Como protesta contra la dificultad para encontrar un alojamiento decente y propio, me propuse ir a la estación de King Cross / St. Pancras. En frente de un par de restaurantes italianos y bajo un cajero automático hay un rincón resguardado del viento y la lluvia pero suficientemente visible como para que un indigente o un activista – como yo pensaba ser – no pase desapercibido a las narices de los transeúntes y viajeros de autobús. Recogería unos cartones sobrantes de algún comercio adlátere y me agenciaría un conjunto de abrigo de estopa, gorro de lana con lamparones y barbas postizas y piojosas para dormir durante unas noches allí mismo. Un par de vasos de papel mordisqueados en los bordes y quizá un chucho sarnoso que me diera algo de calor formarían mi nueva habitación. El problema es que el sitio ya estaba ocupado: así me lo hizo saber el jefe de la estación, un negro redondo que escribía los horarios de las primeras y últimas salidas de trenes con letra torcida. Le habían concedido el hueco a otro indigente y ya se había instalado con un chucho más sarnoso, un gorro de lana más raído y unas barbas más piojosas y más reales que las mías.

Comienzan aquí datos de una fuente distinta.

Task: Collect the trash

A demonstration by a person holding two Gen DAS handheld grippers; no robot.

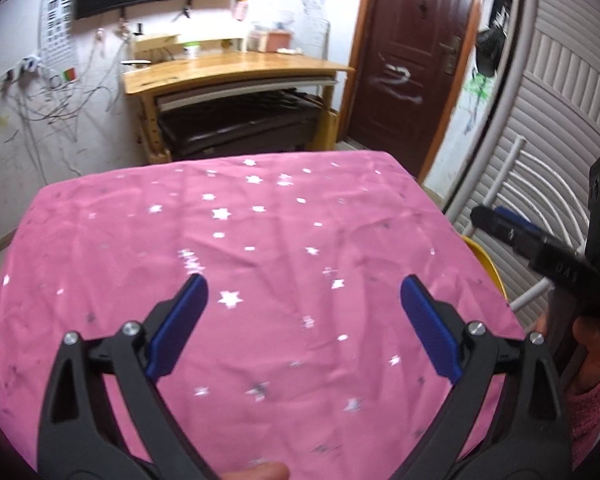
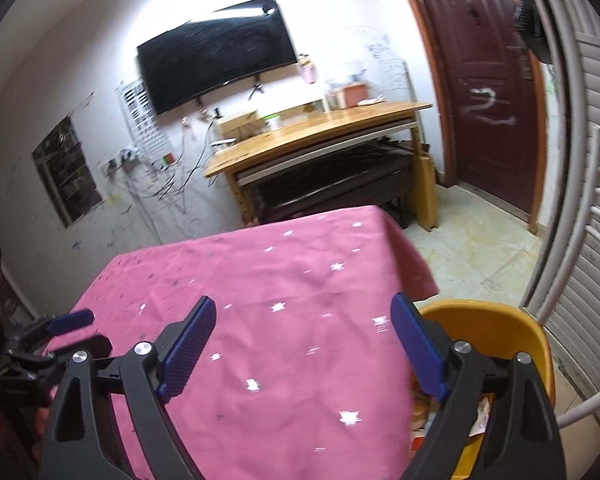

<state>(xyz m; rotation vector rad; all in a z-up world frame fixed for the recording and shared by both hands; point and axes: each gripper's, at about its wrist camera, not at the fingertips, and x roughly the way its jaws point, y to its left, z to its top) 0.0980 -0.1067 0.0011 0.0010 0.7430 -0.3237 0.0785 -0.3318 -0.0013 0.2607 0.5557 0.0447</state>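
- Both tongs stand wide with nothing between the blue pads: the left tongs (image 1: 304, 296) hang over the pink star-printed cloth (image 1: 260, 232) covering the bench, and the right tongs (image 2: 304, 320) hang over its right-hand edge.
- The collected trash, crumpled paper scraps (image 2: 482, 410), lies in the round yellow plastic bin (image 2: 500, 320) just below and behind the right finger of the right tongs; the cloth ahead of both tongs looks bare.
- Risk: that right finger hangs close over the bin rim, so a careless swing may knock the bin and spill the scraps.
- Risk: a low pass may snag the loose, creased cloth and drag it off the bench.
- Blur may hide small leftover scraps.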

Dormir en cualquier otra estación hubiera sido mucho menos glamouroso, porque hasta la pobreza tiene sus cotas de elegancia. El español, cuando se pone a parecer miserable, debe ser el más miserable de todos, una suerte de trepa engominado pero cuesta abajo, hacia los sumideros de droga de su ciudad natal, sus penosos derroteros vitales, etcétera. Puestos a ser pobre hay que ser el más pobre y que todo el mundo lo sepa.

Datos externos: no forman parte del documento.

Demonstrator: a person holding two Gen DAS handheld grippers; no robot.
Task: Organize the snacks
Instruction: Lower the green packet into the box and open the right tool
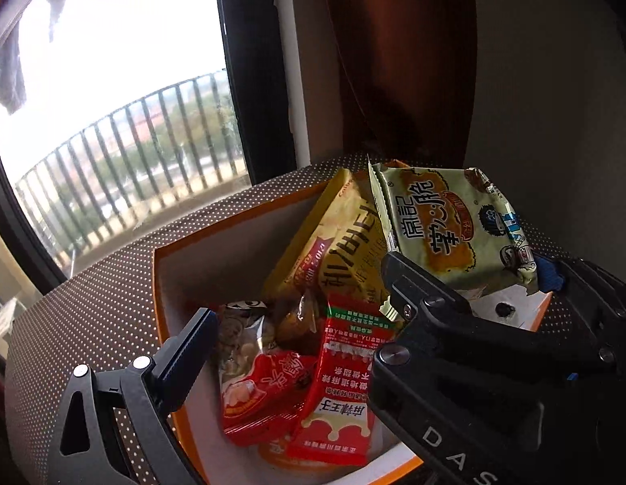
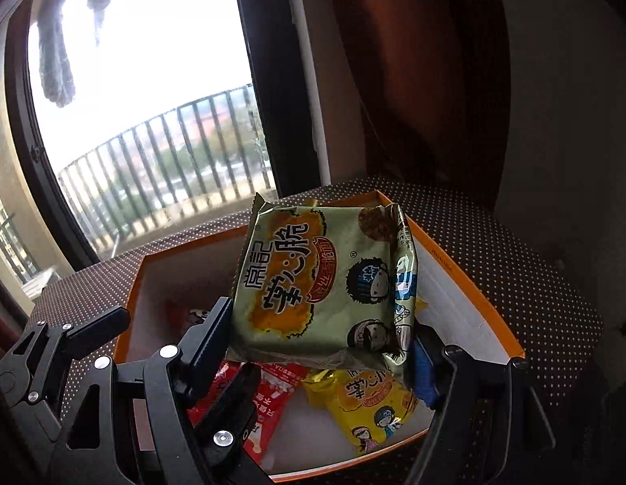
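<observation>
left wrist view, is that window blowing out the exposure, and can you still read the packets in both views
Left wrist view: the window is blown to white and fisheye-bent, yet print on the red sachet reads sharply. Right wrist view: same white glare, wall and curtain dim, but the green noodle packet in the right gripper is crisp and evenly lit.

A pale green noodle-snack packet (image 2: 313, 283), printed with cartoon children, hangs tilted above an orange-rimmed white box (image 2: 470, 283). Inside lie a yellow packet of the same snack (image 2: 365, 408), red sachets (image 1: 337, 388) and a tall yellow bag (image 1: 341, 242) leaning against the wall.
</observation>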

Así que saltamos de habitación en habitación, a la espera de que la casa de Edu quedara libre y fuimos a caer en una habitación de la que colgaban pósteres de carga homosexual moderada o alta y que olía a raro y uno ya se preguntaba si oler raro era una cosa previa o si eran los prejuicios los que nos hacían oler. Y luego fuimos hasta Morden, a una casa aburrida, sin barniz en la madera, sin tráfico ni ruido ni muerte por ningún lado, con una correcta elegancia en los habitantes que paseaban de manera aislada y organizada en una red de calles perfectamente cuadriculada y luego fuimos a la casa de Edu y el compañero de Edu dijo que ya estaba todo arreglado, arreglado para otro, que no éramos nosotros, y nos quedamos en la puerta de la casa con la maleta, con mis trajes escurriendo la lluvia fina que nos llevó de nuevo a casa de Bárbara y Sergio, y ahora a una habitación triple de hotel donde, según se dice hay ratones y fantasmas, o fantasmas de ratones. Y luego ya no sabemos.
[…]
Prisionero por no querer, abraza
su propia soledad. Y está seguro,
más seguro que nadie porque nada
poseerá; y él bien sabe que nunca
vivirá aquí, en la tierra. A quien no ama,
¿cómo podemos conocer o cómo
perdonar? Día largo y aún más larga
la noche. Mentirá al sacar la llave.